- **Work order**
Go to the line that contains "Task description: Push" and extract it along with every line after it, exactly, through the end of the data below.

- **Collected material**
- - -
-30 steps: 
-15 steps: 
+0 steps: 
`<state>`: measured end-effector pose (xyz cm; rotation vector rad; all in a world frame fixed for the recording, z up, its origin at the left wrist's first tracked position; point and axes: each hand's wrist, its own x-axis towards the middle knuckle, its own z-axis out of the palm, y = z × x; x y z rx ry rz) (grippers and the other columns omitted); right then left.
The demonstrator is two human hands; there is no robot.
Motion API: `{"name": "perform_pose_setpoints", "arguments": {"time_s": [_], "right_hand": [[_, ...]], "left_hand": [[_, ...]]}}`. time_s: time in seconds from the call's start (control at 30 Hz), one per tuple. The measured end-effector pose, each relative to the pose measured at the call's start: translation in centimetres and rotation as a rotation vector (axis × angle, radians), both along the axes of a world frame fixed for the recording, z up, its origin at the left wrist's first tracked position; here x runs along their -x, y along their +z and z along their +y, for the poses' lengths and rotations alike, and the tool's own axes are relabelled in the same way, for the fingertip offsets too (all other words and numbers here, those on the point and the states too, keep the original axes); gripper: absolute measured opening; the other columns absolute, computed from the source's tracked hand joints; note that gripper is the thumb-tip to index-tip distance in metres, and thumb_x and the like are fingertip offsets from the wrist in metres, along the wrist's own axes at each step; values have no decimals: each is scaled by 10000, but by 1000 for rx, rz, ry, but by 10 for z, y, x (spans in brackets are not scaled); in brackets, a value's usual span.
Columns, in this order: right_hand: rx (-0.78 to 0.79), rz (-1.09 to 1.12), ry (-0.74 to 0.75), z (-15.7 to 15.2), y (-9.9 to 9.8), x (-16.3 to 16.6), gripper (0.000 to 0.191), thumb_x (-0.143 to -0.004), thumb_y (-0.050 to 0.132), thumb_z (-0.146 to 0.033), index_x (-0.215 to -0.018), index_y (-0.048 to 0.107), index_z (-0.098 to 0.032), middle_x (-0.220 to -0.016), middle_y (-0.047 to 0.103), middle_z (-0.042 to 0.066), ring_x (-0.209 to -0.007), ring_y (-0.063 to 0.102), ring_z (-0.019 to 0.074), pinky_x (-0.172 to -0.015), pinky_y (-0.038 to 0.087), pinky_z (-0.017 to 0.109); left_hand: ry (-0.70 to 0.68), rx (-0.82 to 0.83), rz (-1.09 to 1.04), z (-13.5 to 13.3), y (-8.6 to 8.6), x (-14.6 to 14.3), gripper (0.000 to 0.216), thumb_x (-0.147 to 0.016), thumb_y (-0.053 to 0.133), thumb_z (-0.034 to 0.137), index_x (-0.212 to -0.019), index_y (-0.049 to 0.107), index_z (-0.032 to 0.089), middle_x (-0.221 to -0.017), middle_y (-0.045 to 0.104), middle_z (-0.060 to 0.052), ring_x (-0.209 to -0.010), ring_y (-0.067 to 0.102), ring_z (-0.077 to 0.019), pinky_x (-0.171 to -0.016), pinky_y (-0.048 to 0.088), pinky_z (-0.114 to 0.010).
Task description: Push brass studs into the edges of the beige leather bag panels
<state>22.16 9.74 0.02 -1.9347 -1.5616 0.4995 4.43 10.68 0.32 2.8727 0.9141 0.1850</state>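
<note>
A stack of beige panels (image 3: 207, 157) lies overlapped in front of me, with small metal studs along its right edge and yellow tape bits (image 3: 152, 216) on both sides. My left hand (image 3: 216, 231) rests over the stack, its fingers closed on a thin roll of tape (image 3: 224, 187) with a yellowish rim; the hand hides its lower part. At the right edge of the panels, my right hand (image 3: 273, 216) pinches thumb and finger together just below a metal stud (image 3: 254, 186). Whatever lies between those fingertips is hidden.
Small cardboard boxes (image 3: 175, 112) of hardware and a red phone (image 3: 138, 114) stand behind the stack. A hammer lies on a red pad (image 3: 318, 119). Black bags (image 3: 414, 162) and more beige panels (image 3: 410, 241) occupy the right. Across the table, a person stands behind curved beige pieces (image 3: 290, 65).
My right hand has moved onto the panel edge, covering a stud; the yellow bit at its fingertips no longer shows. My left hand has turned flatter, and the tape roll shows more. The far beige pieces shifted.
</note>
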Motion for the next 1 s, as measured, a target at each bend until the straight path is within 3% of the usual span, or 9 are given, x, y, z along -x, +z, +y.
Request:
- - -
- **Answer area**
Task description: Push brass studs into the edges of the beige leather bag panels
<state>22.16 9.74 0.02 -1.9347 -1.5616 0.4995 4.43 10.68 0.32 2.8727 0.9141 0.1850</state>
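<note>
A stack of beige panels (image 3: 207, 157) lies overlapped in front of me, with small metal studs along its right edge and yellow tape bits (image 3: 152, 216) on both sides. My left hand (image 3: 216, 231) rests over the stack, its fingers closed on a thin roll of tape (image 3: 224, 187) with a yellowish rim; the hand hides its lower part. At the right edge of the panels, my right hand (image 3: 273, 216) pinches thumb and finger together just below a metal stud (image 3: 254, 186). Whatever lies between those fingertips is hidden.
Small cardboard boxes (image 3: 175, 112) of hardware and a red phone (image 3: 138, 114) stand behind the stack. A hammer lies on a red pad (image 3: 318, 119). Black bags (image 3: 414, 162) and more beige panels (image 3: 410, 241) occupy the right. Across the table, a person stands behind curved beige pieces (image 3: 290, 65).
My right hand has moved onto the panel edge, covering a stud; the yellow bit at its fingertips no longer shows. My left hand has turned flatter, and the tape roll shows more. The far beige pieces shifted.
</note>
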Motion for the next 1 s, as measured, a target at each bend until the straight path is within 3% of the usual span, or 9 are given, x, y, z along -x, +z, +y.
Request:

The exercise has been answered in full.